The Iter project was launched by an international treaty in 2006. - D. Cole / AP / SIPA

  • The international Iter project brings together 35 countries. It was launched in 2006.
  • The hydrogen fusion reactor is installed in Saint-Paul-lès-Durance, north-east of Marseille.
  • Iter could produce its first plasma at the end of 2025. But it will not produce electricity until 2060, at best.

Enthusiasts speak of "artificial sun", skeptics of "scientific mirage". The assembly of the Iter project reactor began on Tuesday in Saint-Paul-lès-Durance, north-east of Marseille. For Emmanuel Macron, "with fusion, nuclear can be a promise for the future" by offering us "non-polluting, carbon-free, safe and practically waste-free energy". He was speaking in a pre-recorded video broadcast during the ceremony organized on the Saint-Paul-lès-Durance site.

Commenting on this international project launched by a 2006 treaty and bringing together 35 countries, i.e. the entire European Union (with the United Kingdom), Switzerland, Russia, China, India, Japan, South Korea and the United States, the South Korean head of state Moon Jae-In also hailed in video "the greatest scientific project in the history of mankind", and this "shared dream of creating clean energy and safe by 2050 ”.

The fusion of hydrogen does not generate waste

A dreamed alternative to fossil fuels such as oil, gas or coal, which emit CO2, hydrogen fusion could also replace nuclear energy: if the fission of the atom produces radioactive waste for tens of thousands of years. 'years, the fusion of hydrogen does not generate long-lived waste, insisted Bernard Bigot, the CEO of Iter.

Another advantage: the fuels necessary for this fusion, extracted from water and lithium, are available and, according to Bernard Bigot, able "to ensure the supply of a fleet of reactors for millions of years, a gram of fuel releasing as much energy as eight tonnes of oil ”.

Magnets capable of lifting an aircraft carrier

In recent months, several components of this experimental reactor called "Tokamak" - some as tall as a four-storey building and weighing several hundred tons - have been delivered to the site from India, China, Japan, from South Korea or Italy.

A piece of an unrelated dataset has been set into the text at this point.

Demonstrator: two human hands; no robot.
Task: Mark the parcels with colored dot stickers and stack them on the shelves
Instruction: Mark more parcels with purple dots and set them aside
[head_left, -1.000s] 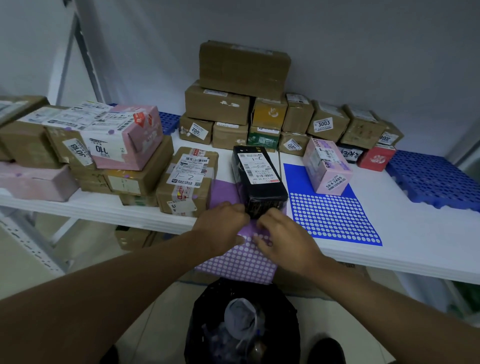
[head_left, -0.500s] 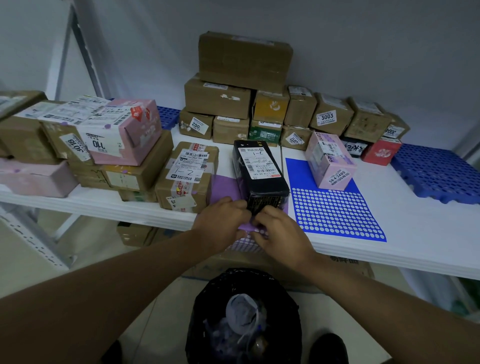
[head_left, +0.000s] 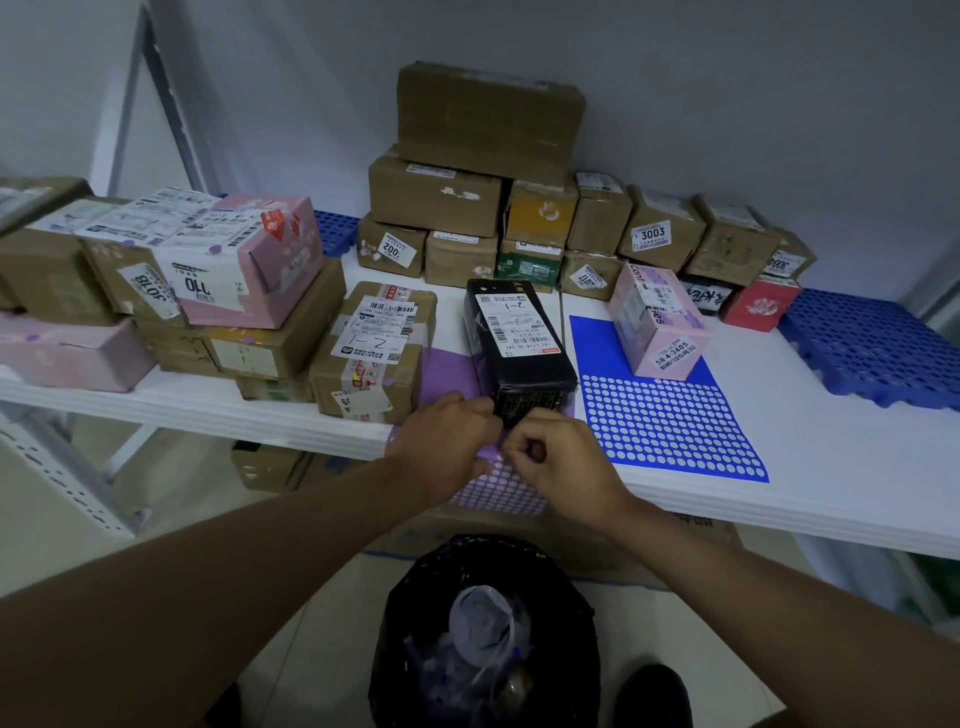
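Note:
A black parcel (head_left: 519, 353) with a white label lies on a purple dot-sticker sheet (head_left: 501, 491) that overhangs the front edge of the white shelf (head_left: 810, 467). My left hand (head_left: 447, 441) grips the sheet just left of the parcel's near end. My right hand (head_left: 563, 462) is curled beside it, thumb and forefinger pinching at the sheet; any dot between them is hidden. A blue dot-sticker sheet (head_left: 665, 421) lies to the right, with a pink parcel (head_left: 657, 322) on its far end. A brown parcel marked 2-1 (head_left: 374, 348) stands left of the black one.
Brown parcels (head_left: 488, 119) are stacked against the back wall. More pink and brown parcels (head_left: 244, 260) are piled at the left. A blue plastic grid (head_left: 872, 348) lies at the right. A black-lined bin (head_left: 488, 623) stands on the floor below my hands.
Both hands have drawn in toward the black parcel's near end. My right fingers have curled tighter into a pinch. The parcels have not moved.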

And the size scales make you dizzy. By itself, the most powerful of Iter's magnets, the one that will initiate the electric current within the plasma, could thus lift an aircraft carrier.

A million parts to assemble

The elements arriving little by little, it remains to assemble the million pieces of this three-dimensional puzzle, a job which should last until 2024 for the 2,300 people present on the site.

This gigantic reactor will make it possible to reproduce the hydrogen fusion reaction which occurs naturally in the heart of the sun and the stars: in concrete terms, this fusion will be obtained by bringing to a temperature of the order of 150 million degrees a mixture of two isotopes of hydrogen transformed into plasma.

Plasma produced from 2025?

Iter could produce its first plasma at the end of 2025-beginning of 2026 and the reactor could reach full power in 2035. As an experimental reactor, Iter will not actually produce electricity. And it is 2060, at best, that it will be necessary to wait to have the first connection to the electrical network of a fusion reactor derived from Iter.

The general manager of Iter at the start of the assembly of the reactor. - D. Cole / AP / SIPA

To generate electricity, these future commercial fusion reactors will simply use the heat produced on the walls of their "tokamak" by the bombardment of neutrons born from the fusion: this heat will be evacuated by a pressurized water circuit to go to supply, in the form of steam, a turbine and an alternator.

Already five years late

Iter, if connected to the electricity grid, would produce only 200 MW of electricity, enough to power some 200,000 homes. Future fusion reactors would have a volume of plasma to supply two million homes for a construction cost and an operational cost "equivalent to those of a conventional nuclear reactor", according to Bernard Bigot.

However, these “artificial suns” are the subject of recurring criticism from environmentalists, notably French, who see in them “a financial pit” and “a scientific mirage”. The project has already taken five years late, with a tripling of the initial budget, to nearly 20 billion euros now.